LOL I know he was just trying to be helpful, but the kind of misinformation like the one that he gave out is what happens when (some) folks try to play network engineer in real life... :lol:


----------



## Richierich

toneman said:


> LOL I know he was just trying to be helpful, but the kind of misinformation like the one that he gave out is what happens when (some) folks try to play network engineer in real life... :lol:


Thanks for Chiming in and Helping me and him get it straight as I didn't know you couldn't go above .255 so I learned something.


----------



## joed32

Just had to reset the router, may not mean anything but time will tell.


----------



## JimInNJ

richierich said:


> Thanks for Chiming in and Helping me and him get it straight as I didn't know you couldn't go above .255 so I learned something.


PLEASE DON'T USE .255! It is typically configured as a "Broadcast' address. Very strange things can happen!

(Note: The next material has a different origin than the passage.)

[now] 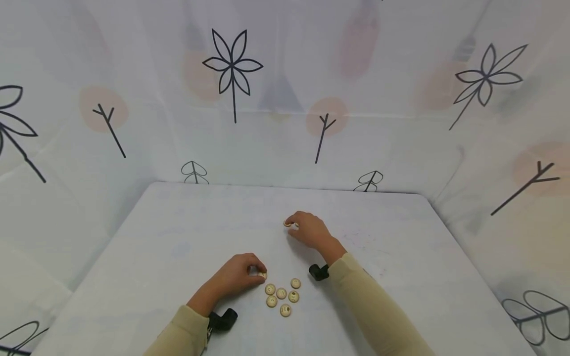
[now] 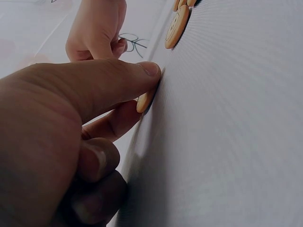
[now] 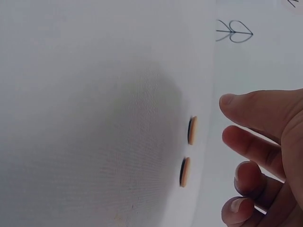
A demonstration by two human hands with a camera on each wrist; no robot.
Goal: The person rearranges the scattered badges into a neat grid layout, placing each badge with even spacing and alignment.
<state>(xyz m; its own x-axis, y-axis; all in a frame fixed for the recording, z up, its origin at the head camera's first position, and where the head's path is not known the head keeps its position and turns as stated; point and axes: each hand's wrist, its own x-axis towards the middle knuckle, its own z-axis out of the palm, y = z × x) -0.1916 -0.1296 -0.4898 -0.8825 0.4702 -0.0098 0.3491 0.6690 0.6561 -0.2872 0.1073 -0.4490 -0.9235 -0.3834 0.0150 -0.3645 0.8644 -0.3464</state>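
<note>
My left hand [image 1: 240, 273] pinches a small round wooden disc [image 2: 146, 100] at its edge between thumb and finger, low against the table. Farther back, my right hand [image 1: 309, 230] hovers over the table, its thumb and fingers apart with nothing between them. Below its fingertips, two more discs lie flat, a nearer one [image 3: 192, 130] and another [image 3: 185, 172] beside it, without touching. Several pale discs with dark face-like marks, among them one disc [image 1: 285, 310] at the front, lie in a loose cluster right of my left hand.
The white table [image 1: 187, 232] has a straight back edge and slanting sides. Around it hangs a pale cloth [image 1: 276, 148] printed with plant outlines and peach circles. A black wrist device [image 1: 223, 320] sits under the left wrist, another black device [image 1: 318, 272] under the right.
</note>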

*http://learn-networking.com/network-design/how-a-broadcast-address-works*


----------



## The Merg

JimInNJ said:


> PLEASE DON'T USE .255! It is typically configured as a "Broadcast' address. Very strange things can happen!
> 
> *http://learn-networking.com/network-design/how-a-broadcast-address-works*


Correct. Each octet has 255 usable addresses, so starting at 0 that means you can go up to 254.

- Merg


----------



## Kev4Bama

I am about to convert my system to a SWM/DECA/Broadband DECA setup in the next few days. Is making a static DNS address on each reciever something everyone needs to do or is it just hit and miss? I looked at my router settings and it starts at 192.168.2.100 and it is set on 50 maximum clients, so would this mean my static address would be 192.168.2.151, ect ect? I saw where I can input my own static addresses in the router as well but only 3 I think. Is this a problem everyone experiences and needs to be done when setting everything up or does it just depend on the situation. I have talked to a few people that have said for most it isnt an issue so I didnt know if I should go ahead and do it from the get go or not?


----------



## Richierich

Kev4Bama said:


> I am about to convert my system to a SWM/DECA/Broadband DECA setup in the next few days. Is making a static DNS address on each reciever something everyone needs to do or is it just hit and miss? I looked at my router settings and it starts at 192.168.2.100 and it is set on 50 maximum clients, so would this mean my static address would be 192.168.2.151, ect ect? I saw where I can input my own static addresses in the router as well but only 3 I think. Is the a problem everyone experiences and needs to be done when setting everything up or does it just depend?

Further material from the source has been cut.